Pretty much every agrarian culture has some form of a Harvest Celebration in the fall. It’s usually after the food has been brought in from the fields and before the real cold sits in. It’s the time when we celebrate the food we’ll have to last through the winter, and often look to start slaughtering the animals we’re not going to need and won’t want to feed through that same winter.

Our own American version of Thanksgiving had its genesis when our earliest Colonists worked together with the local Indians to grow and harvest enough food for their coming winter. We weren’t prepared for the alien soil, weather, and types of plants, but the Indians knew it well and helped us prepare. So we had the traditional Indian and Pilgrim feast that children all over America reenact in plays and stories.

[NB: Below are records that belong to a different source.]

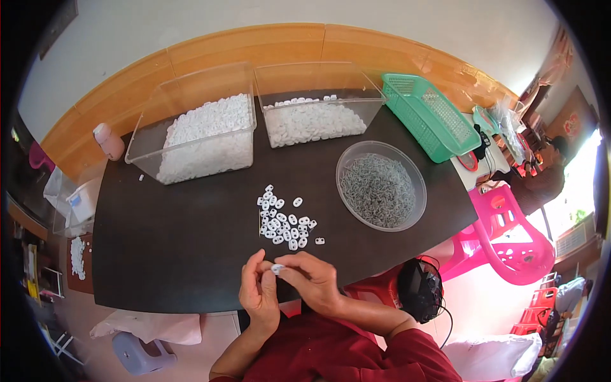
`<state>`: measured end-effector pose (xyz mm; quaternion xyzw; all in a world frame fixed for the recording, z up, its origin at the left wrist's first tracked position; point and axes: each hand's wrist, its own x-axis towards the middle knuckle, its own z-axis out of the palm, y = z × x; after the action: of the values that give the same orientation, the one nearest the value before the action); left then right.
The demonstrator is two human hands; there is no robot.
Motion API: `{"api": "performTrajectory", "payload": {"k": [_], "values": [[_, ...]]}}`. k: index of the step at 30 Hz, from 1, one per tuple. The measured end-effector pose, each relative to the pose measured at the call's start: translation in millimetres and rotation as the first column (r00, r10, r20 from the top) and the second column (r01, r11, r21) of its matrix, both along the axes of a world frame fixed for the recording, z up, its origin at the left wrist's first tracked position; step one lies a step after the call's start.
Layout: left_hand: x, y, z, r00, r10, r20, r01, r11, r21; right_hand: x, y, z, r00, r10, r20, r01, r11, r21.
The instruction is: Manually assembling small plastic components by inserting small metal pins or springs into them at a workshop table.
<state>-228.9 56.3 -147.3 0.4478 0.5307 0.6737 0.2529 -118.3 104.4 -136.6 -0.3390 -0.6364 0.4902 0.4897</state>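
At the table's near edge my two hands meet around a small white plastic piece [277, 269]. My right hand [312, 280] pinches it between thumb and forefinger. My left hand [259, 294] has its thumb and fingertips closed at the piece's other side, with the forefinger raised; whether it grips anything more is hidden. Just beyond my fingers lies a loose pile of white oval pieces [283, 224], each with two dark holes. A round clear tub [421, 202] full of small grey metal screws [380, 190] stands to the right of the pile.
Two clear bins [205, 141] [323, 105] heaped with white pieces stand along the back. A green basket [439, 137] is at the far right, a pink bottle [109, 141] at the far left. Beside the table stand a pink chair [515, 245] and a grey stool [143, 354]; another person [541, 178] sits farther right.
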Motion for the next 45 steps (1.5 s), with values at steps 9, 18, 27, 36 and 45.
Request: {"api": "performTrajectory", "payload": {"k": [9,18,27,36,45], "values": [[-58,22,19,0.903,-0.066,-0.426,0.004,0.989,-0.146,54,161,118,0.882,-0.392,0.262,0.244,0.856,0.456],[-81,101,10,0.680,-0.113,-0.724,-0.062,0.976,-0.211,29,212,97,0.771,-0.546,0.327,0.002,0.516,0.857],[-79,130,-1,0.572,-0.320,-0.755,-0.187,0.845,-0.500,65,158,58,0.786,-0.303,0.538,-0.131,0.770,0.624],[-89,117,-4,0.591,-0.252,-0.766,-0.085,0.925,-0.370,41,175,15,0.615,-0.220,0.757,-0.414,0.727,0.548],[-72,104,12,0.718,-0.157,-0.679,-0.008,0.973,-0.233,17,188,-5,0.431,-0.179,0.884,-0.560,0.716,0.418]]}}
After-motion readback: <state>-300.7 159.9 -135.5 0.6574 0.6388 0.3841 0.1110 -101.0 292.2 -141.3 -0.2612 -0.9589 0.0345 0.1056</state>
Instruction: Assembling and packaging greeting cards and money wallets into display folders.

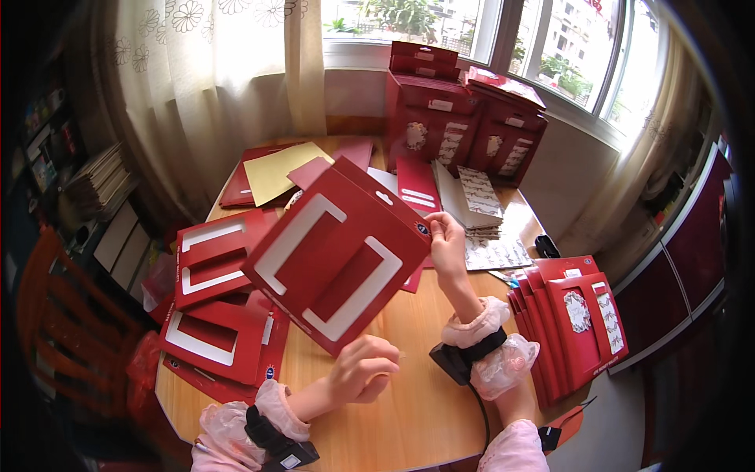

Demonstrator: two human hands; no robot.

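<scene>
My right hand (448, 244) pinches a flat red cardboard folder (334, 252) by its right corner. The folder is tilted above the table, with two bracket-shaped pale panels and a hang hole. Just below its lower edge is my left hand (363, 370), fingers curled in and apart from the folder; whether something small sits between them I cannot make out. On the left lie more red folders (220, 256) with the same pale panels, loosely overlapping. To the right of my right wrist stands a row of filled red folders (578, 322) with patterned cards showing in their windows.
Red boxes of packed folders (440, 118) stand at the back by the window. In front of them lie patterned white cards (480, 197) in a stack. A yellow sheet (287, 169) rests at the back left. A wooden chair (71, 330) stands left of the table (393, 425).
</scene>
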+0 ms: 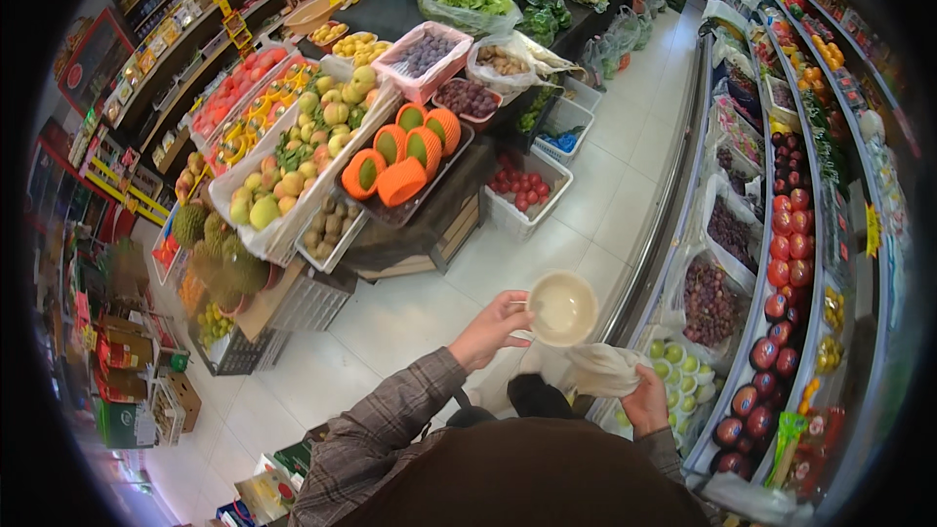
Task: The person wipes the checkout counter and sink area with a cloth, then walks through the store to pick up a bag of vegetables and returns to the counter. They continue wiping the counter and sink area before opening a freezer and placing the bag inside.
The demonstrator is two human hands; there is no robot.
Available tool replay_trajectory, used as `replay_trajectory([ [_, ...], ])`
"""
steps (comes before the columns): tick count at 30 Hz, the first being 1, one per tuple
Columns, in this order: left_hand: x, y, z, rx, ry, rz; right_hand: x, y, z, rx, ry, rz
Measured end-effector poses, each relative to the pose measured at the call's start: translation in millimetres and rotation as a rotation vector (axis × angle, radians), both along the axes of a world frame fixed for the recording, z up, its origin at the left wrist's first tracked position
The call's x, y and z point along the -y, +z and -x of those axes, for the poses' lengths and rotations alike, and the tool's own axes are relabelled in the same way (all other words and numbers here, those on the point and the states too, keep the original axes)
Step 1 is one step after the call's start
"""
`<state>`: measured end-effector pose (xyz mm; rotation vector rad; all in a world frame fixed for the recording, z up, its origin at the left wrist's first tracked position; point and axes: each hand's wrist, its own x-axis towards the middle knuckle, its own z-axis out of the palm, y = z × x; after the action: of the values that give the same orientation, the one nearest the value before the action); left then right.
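My left hand [494, 333] grips a cream-coloured round bowl [563, 307] by its left rim, fingers and thumb pinching the edge. The bowl is tilted so its hollow faces me, and I see nothing in it but a bright reflection. In my right hand [646, 401] is a whitish cloth [604, 369], bunched and hanging toward the left just below the bowl. Both hands are held in front of my body, above the tiled floor. Close to the right hand lies a tray of green fruit [677, 373] in white padding.
A refrigerated display with grapes [706, 300] and dark red fruit [761, 355] curves along my right. To the left stands a fruit stand with peaches [322, 121], orange-netted mangoes [402, 150] and kiwis [331, 228]. A white basket of red fruit [523, 187] sits on the floor [607, 216].
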<state>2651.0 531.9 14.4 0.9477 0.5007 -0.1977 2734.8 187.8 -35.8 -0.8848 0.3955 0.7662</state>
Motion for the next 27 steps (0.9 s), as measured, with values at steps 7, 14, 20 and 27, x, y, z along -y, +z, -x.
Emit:
replay_trajectory([
  [7,-12,-20,-200,-0.08,-0.008,0.054,-20,-43,-183,-0.06,-0.198,-0.034],
  [14,-89,-32,-351,-0.13,0.265,0.006,-81,-25,-408,-0.048,-0.132,-0.136],
  [20,-128,-64,-568,-0.19,0.256,-0.028,-89,-34,-595,0.055,-0.274,-0.02],
  [27,-83,-51,-877,-0.087,-0.064,0.102,-67,17,-779,0.033,-0.443,0.03],
])
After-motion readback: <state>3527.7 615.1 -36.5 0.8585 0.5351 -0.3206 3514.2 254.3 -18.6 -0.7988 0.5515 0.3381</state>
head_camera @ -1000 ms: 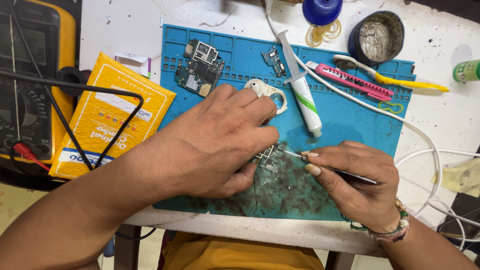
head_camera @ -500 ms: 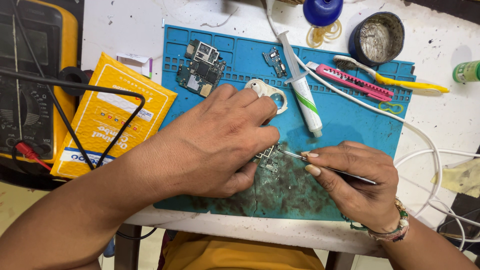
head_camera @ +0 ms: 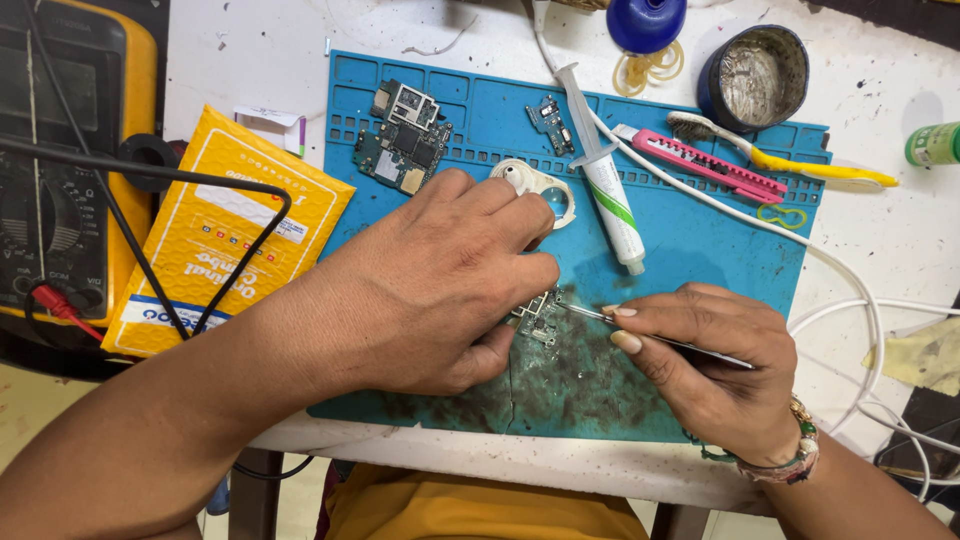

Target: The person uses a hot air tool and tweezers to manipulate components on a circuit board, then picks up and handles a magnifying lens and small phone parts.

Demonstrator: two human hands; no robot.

We didn’t call that first one Thanksgiving at the time of course. And turkey as we know it was not on the menu. It was a three-day feast, celebration, and game playing extravaganza between around fifty Pilgrims and twice that number of Indians. They ate deer, geese, ducks, wild turkeys, and fish and played shooting and throwing games. Probably did some healthy races to burn off the calories too.

We celebrated these Thanksgivings on and off over the next couple centuries until the Civil War changed everything. President Lincoln ordered the official adoption of a Day of Thanksgiving to celebrate and remember what we’ve lost and gained. The toil and suffering, the triumph and joy. To thank the Most High God for the gifts He’s given us.

That was the first of the modern American Thanksgivings, and we have done this every year since. Thanksgiving has become one of our Big Seven Holidays, and opens the entire Holiday Season in America that stretches through to Christmas and New Years. An entire season dedicated to bringing families and friends together, to eat, drink, and be merry. It all starts with Thanksgiving.

So have a Happy Thanksgiving and an amazing Holiday Season. And please remember why we do.